Look for "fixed" in the material below and show each line that contains it.
-=-=-=-=-
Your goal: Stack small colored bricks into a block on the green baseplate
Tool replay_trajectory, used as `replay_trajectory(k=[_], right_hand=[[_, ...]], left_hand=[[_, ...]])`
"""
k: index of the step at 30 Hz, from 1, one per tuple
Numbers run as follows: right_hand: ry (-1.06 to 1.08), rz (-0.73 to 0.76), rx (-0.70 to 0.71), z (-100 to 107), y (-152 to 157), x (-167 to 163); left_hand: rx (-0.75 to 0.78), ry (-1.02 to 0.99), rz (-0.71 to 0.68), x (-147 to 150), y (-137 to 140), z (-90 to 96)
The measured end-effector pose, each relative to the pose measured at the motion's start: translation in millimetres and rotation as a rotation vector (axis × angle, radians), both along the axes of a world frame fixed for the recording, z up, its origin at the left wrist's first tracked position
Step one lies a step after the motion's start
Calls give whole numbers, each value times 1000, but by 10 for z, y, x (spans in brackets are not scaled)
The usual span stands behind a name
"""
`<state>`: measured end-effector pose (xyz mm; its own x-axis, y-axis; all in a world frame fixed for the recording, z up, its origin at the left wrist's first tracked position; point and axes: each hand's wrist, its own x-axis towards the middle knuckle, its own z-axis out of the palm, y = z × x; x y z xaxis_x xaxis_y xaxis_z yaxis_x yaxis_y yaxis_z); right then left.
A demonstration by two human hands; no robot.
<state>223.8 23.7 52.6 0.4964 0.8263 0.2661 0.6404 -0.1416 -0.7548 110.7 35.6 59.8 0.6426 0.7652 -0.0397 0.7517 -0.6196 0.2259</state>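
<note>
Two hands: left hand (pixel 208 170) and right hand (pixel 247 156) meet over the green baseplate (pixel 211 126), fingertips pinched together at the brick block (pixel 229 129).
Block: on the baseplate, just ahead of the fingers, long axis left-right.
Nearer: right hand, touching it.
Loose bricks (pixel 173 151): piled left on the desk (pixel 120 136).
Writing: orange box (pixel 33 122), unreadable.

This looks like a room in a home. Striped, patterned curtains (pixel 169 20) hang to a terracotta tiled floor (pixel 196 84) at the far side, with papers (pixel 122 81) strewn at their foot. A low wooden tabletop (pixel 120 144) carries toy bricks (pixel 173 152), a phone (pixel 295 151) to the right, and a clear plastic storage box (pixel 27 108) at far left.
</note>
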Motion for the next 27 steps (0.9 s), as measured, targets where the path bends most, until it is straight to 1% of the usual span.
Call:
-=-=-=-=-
# ANSWER SECTION
The measured end-effector pose, each relative to the pose measured at the motion's start: translation in millimetres and rotation as a rotation vector (axis × angle, radians), both along the axes of a world frame fixed for the recording, z up, its origin at the left wrist's first tracked position
`<state>`: measured end-effector pose (xyz mm; its own x-axis, y-axis; all in a world frame fixed for the recording, z up, its origin at the left wrist's first tracked position; point and axes: each hand's wrist, its own x-axis towards the middle knuckle, its own z-axis out of the palm, y = z × x; x y z xaxis_x xaxis_y xaxis_z yaxis_x yaxis_y yaxis_z); right then left.

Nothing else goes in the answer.